Director Gloria Gifford holds tenuous sway over her four person cast in Sam Shepard’s Fool For Love currently at T.U. Studios in NoHo.  After sitting through a questionable performance of Shepard’s True West in Pasadena recently I felt ‘once burned’ by the playwright.  Shepard’s writing is unmistakably pithy and well nuanced but that show was terrible.  I was not about to be held hostage for over two hours for what should be a fast paced one act.  
Robert May Photo by Mathew Caine
    

In Gifford’s production we are virtually assaulted by Eddie (no nonsense Chad Doreck) and May (sexy Lauren Plaxco) in a love/hate relationship that is at once romantic and repellant: brutal and tender and on again / off again in the blink of an eye.  Could it be that both Eddie and May (actually half siblings) are, in fact, battling factions of Shepard himself, as are the brothers Lee and Austin in True West?  Is the ghost of Eddie and May’s father, The Old Man ( Robert May) another Other who also represents the playwright?   

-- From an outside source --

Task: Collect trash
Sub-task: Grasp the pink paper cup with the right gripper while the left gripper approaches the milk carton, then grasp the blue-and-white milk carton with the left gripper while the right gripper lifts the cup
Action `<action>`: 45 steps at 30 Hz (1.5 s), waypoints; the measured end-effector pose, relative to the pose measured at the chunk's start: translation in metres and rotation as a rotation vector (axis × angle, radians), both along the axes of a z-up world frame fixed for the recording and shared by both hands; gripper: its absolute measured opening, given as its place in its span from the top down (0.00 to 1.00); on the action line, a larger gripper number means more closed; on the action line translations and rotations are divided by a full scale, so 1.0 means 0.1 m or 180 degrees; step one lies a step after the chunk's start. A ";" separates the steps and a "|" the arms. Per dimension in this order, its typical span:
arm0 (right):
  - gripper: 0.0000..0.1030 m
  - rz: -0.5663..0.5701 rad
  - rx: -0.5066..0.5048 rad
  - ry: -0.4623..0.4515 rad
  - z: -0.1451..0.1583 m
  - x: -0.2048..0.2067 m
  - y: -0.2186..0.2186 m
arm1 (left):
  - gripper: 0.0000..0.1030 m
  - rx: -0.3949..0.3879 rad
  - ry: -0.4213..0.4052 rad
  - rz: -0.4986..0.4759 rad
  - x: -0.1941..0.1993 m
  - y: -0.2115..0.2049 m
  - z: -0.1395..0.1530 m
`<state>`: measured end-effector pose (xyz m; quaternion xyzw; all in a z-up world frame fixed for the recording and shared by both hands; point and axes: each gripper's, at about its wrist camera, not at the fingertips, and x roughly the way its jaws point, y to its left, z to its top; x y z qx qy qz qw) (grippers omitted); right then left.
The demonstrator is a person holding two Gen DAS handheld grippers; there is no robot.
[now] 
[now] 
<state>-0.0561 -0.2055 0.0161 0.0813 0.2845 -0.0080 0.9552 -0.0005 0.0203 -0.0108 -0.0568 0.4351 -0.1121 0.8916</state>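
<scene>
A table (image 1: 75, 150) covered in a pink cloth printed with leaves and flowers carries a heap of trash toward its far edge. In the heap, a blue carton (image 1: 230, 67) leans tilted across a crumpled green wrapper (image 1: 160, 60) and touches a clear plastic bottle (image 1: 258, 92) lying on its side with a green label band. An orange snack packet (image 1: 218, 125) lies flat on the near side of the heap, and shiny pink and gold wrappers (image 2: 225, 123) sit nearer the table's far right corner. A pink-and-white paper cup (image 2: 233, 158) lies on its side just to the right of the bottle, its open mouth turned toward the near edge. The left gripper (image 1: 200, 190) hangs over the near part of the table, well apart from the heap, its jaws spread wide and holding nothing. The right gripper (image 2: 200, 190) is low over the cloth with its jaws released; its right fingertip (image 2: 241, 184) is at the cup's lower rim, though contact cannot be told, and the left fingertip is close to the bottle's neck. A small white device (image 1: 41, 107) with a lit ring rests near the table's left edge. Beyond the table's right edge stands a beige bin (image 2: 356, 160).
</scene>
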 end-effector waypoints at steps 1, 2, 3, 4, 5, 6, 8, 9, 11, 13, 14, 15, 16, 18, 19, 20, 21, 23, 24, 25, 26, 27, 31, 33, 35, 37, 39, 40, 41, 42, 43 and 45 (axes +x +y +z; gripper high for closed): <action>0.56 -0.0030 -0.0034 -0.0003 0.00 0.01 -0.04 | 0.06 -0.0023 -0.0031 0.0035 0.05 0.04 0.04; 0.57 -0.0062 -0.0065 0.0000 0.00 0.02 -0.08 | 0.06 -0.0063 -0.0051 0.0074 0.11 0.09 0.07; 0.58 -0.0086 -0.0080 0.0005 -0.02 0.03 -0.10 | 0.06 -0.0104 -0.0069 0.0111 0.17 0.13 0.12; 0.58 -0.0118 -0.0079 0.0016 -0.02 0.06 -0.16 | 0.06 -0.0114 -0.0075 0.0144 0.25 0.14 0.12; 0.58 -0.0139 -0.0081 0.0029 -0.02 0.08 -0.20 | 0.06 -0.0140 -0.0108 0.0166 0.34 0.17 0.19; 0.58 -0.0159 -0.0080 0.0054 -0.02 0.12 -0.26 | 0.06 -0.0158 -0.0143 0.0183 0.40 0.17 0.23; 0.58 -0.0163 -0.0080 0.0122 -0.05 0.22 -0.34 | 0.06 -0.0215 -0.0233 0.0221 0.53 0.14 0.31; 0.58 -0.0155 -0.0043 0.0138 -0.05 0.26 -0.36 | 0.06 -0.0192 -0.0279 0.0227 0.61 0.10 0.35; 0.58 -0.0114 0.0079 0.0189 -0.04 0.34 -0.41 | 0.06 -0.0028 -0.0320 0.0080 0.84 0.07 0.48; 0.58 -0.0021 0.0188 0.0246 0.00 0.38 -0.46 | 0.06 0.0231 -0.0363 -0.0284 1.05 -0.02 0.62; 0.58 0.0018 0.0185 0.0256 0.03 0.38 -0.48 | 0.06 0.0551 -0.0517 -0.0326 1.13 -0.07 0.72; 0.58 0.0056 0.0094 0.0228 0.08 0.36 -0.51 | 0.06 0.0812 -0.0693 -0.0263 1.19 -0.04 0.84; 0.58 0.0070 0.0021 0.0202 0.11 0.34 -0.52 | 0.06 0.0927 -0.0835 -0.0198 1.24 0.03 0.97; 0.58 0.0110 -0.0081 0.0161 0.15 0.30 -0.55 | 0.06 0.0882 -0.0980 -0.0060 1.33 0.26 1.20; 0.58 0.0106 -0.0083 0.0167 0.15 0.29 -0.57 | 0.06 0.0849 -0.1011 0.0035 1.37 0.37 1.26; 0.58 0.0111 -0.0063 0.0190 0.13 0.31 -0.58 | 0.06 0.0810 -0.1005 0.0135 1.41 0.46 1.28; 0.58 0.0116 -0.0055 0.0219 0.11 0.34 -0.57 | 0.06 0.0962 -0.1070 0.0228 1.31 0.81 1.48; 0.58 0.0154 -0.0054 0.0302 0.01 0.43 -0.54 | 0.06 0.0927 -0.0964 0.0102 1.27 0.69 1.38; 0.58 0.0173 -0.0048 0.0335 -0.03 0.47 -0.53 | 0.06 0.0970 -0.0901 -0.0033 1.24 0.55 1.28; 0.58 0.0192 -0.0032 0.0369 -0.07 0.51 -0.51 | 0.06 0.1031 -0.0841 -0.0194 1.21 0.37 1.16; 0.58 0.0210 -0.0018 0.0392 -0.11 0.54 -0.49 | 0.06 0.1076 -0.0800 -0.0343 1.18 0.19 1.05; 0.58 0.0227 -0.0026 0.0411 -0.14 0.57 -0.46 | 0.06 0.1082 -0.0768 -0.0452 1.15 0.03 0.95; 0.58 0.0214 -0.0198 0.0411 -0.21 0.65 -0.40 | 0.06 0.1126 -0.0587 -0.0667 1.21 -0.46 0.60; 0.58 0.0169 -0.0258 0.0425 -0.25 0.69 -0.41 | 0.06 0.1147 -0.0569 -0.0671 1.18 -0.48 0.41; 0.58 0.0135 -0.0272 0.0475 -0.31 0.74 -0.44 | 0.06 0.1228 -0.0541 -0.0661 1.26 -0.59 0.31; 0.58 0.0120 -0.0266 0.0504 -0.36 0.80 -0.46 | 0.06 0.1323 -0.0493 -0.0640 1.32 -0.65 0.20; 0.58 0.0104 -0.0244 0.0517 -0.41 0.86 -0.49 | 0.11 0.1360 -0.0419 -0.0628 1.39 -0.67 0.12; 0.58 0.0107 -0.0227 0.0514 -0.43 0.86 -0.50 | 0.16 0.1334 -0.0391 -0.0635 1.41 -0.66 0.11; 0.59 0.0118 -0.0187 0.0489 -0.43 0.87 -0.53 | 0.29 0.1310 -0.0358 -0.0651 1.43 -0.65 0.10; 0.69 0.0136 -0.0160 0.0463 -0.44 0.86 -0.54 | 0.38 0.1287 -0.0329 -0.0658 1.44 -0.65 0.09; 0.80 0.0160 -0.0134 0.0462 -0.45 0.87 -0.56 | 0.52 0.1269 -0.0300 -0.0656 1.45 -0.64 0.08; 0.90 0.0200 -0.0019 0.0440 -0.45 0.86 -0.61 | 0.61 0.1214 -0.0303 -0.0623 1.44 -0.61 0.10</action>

One issue that I have with this production is the level of drama that slaps us silly in the first few minutes of the play.  I try to imagine  Kathy Baker, who starred as May in the play in 1983 with Ed Harris as Eddie, both winning Obies. I wonder if she drove herself into a frenzy in her interpretation of May?  In this interpretation, both actors keep the energy level over the top for most of the show’s fast paced ninety minutes.  

Enter Martin (well tempered Zach Killian), an honest to gosh neophyte, astonished by the contradictory passions that bristle through Eddie and May.   All he expected to do was to take May to the movies.  Little did he know that she'd removed her undies and donned her skin tight dress in anticipation of her date with him.  Or was it all just to tease half brother Eddie? 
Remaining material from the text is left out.